- **Exercise aim**
Output the listing below exactly, minus its images.
*** Begin section ***
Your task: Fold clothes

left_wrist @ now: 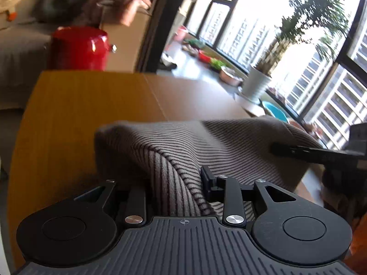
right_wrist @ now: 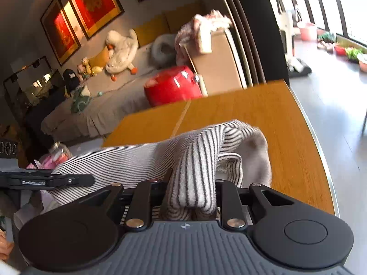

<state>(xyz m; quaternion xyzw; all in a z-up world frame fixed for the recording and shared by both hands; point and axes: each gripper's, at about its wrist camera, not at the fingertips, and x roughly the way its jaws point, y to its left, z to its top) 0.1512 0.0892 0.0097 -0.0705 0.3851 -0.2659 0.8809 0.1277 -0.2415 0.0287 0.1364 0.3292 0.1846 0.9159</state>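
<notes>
A grey garment with thin black stripes (left_wrist: 206, 142) lies bunched on the wooden table (left_wrist: 80, 105). My left gripper (left_wrist: 176, 178) is shut on a ridge of it; cloth drapes over its left finger and hides it. In the right wrist view the same striped garment (right_wrist: 137, 160) rises in a thick fold, and my right gripper (right_wrist: 192, 183) is shut on that fold above the table (right_wrist: 275, 119). Each gripper shows in the other's view: the right one (left_wrist: 309, 153) at the cloth's right end, the left one (right_wrist: 45, 180) at its left end.
A red round container (left_wrist: 78, 45) and a cardboard box with clothes (left_wrist: 128, 34) stand beyond the table's far edge. A grey sofa (right_wrist: 103, 96) with soft toys lies behind. A white plant pot (left_wrist: 254, 84) and bowls sit on the floor by the windows. The table's rounded edge (right_wrist: 321, 155) runs on the right.
</notes>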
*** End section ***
- **Response for this exercise**
Your task: Fold clothes

left_wrist @ now: 
right_wrist @ now: 

<state>(xyz m; quaternion xyzw; all in a z-up world frame fixed for the recording and shared by both hands; point and axes: each gripper's, at about its wrist camera, not at the fingertips, and x roughly the way its jaws point, y to its left, z to its top) 0.1512 0.0892 0.0097 -0.0705 0.3851 -0.2659 0.8809 0.1277 -0.2415 0.0287 0.1364 0.3292 0.1846 0.9159</state>
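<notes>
A grey garment with thin black stripes (left_wrist: 206, 142) lies bunched on the wooden table (left_wrist: 80, 105). My left gripper (left_wrist: 176, 178) is shut on a ridge of it; cloth drapes over its left finger and hides it. In the right wrist view the same striped garment (right_wrist: 137, 160) rises in a thick fold, and my right gripper (right_wrist: 192, 183) is shut on that fold above the table (right_wrist: 275, 119). Each gripper shows in the other's view: the right one (left_wrist: 309, 153) at the cloth's right end, the left one (right_wrist: 45, 180) at its left end.
A red round container (left_wrist: 78, 45) and a cardboard box with clothes (left_wrist: 128, 34) stand beyond the table's far edge. A grey sofa (right_wrist: 103, 96) with soft toys lies behind. A white plant pot (left_wrist: 254, 84) and bowls sit on the floor by the windows. The table's rounded edge (right_wrist: 321, 155) runs on the right.
</notes>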

Here the work on this exercise is complete.